Seuls quelques cantons accordent ce statut. Le canton de Bâle-Ville reconnaît d’intérêt public deux communautés alévies, la Communauté des chrétiens et l’Église néo-apostolique. À Neuchâtel, c’est l’Église catholique-chrétienne qui dispose de ce statut, dans le canton de Vaud, ce sont les communités israélites, et à Zürich, la Israelitische Cultusgemeinde Zürich, ainsi que la Jüdische Liberale Gemeinde Zürich Or Chadasch.
Les conditions selon lesquelles une communauté religieuse peut être reconnue diffèrent selon les cantons, puisque la reconnaissance relève de la compétence de ces derniers. La plupart des cantons n’ont pas défini de conditions préalables à l’octroi d’un tel statut, qui est donc souvent accordé ou refusé pour des raisons politiques. Dans de nombreux cantons, les communautés religieuses reconnues sont inscrites dans la constitution cantonale, et de nouvelles communautés religieuses peuvent seulement être ajoutées par la voie d’un référendum obligatoire et d’une votation. Dans certains cantons, l’organe législatif peut reconnaître de manière autonome de nouvelles communautés religieuses par le biais d’une nouvelle loi, mais ce cas de figure n’exclut pas non plus le lancement d’un référendum facultatif. Étant donné qu’il s’agit d’un processus long et coûteux, les communautés religieuses en quête de reconnaissance sont confrontées à des obstacles considérables. Aucune nouvelle communauté religieuse n’a été reconnue en Suisse depuis 2012.

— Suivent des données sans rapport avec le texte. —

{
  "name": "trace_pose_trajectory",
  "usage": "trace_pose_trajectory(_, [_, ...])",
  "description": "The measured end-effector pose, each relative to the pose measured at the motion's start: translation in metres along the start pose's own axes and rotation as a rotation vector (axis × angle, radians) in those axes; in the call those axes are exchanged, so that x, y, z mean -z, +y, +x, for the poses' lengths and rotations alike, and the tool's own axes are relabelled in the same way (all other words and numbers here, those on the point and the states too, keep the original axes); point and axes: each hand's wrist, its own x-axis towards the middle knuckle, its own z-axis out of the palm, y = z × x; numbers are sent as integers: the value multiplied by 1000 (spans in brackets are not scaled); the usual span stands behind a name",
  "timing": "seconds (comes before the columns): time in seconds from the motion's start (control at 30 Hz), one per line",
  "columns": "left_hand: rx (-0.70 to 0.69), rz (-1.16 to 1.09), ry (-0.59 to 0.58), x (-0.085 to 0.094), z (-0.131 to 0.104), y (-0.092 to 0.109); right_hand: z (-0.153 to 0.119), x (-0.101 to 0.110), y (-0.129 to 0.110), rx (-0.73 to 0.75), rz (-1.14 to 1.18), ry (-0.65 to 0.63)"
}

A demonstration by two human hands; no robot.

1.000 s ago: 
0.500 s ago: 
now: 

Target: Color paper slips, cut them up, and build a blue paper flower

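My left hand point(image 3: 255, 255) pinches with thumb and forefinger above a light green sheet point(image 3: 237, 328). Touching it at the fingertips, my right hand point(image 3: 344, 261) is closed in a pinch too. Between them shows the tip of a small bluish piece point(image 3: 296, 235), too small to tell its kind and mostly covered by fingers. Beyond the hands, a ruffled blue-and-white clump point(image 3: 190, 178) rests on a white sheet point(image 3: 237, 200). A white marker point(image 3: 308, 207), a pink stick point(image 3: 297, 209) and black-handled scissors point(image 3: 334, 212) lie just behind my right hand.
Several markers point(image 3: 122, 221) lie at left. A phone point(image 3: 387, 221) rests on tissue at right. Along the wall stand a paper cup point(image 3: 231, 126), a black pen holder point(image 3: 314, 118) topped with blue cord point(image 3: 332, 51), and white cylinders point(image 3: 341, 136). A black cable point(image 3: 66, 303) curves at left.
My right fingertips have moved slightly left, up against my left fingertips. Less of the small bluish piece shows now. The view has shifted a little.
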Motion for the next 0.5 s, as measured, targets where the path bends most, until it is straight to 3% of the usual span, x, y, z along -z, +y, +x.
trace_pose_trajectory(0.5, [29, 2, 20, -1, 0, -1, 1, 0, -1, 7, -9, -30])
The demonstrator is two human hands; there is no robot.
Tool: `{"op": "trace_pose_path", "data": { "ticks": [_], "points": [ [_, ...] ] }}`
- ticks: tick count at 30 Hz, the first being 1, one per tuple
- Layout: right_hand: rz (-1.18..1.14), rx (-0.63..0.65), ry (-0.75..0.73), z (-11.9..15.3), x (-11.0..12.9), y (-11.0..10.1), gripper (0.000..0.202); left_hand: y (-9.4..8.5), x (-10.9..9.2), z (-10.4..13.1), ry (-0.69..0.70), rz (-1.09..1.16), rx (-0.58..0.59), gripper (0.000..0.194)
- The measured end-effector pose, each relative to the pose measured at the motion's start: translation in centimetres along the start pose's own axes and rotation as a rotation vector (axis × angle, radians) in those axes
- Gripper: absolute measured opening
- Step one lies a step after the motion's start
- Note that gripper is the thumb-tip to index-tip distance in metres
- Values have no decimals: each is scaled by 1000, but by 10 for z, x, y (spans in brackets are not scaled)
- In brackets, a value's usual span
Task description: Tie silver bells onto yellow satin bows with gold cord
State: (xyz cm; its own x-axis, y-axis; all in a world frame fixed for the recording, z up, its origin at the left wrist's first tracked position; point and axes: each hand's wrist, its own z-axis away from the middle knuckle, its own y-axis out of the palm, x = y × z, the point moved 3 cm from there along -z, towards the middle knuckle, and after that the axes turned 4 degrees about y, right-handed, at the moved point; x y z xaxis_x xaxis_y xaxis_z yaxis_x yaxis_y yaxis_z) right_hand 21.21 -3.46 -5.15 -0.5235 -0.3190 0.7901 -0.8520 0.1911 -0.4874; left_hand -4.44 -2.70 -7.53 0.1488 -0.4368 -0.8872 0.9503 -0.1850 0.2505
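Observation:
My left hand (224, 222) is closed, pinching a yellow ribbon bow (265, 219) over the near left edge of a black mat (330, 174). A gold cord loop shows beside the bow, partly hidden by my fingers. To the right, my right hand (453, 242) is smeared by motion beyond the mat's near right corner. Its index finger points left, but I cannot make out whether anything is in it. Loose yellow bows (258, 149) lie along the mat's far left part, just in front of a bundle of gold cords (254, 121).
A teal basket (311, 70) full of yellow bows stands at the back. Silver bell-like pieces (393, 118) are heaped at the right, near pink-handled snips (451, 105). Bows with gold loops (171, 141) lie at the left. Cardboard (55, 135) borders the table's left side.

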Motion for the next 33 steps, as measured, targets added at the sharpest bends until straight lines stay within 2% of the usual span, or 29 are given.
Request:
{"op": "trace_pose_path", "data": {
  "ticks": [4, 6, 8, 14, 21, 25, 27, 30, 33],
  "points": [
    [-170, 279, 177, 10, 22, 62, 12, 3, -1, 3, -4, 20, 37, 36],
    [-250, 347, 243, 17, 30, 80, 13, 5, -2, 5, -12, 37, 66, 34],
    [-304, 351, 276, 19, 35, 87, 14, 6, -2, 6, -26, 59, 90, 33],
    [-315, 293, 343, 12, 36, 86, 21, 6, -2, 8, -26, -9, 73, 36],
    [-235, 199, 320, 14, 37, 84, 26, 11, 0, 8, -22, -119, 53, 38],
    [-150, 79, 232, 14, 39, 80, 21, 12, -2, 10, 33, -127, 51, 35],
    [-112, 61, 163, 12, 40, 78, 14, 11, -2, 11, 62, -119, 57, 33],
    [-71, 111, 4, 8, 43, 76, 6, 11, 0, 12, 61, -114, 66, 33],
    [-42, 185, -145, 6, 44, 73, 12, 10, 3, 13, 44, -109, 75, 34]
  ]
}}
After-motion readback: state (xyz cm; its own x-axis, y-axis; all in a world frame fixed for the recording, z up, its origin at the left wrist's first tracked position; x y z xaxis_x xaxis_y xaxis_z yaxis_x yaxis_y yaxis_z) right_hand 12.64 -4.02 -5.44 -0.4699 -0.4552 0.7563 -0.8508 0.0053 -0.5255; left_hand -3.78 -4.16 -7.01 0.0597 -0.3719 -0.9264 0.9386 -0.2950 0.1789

Dans la pratique, la reconnaissance publique n’est plus aussi pertinente qu’elle l’était autrefois, car les communautés religieuses non reconnues sont également impliquées dans certains domaines, à l’instar de l’aumônerie au sein des institutions publiques. Les différences en termes financiers et symboliques de ce système de reconnaissance constituent toutefois des inégalités importantes qui persistent entre les différentes communautés religieuses.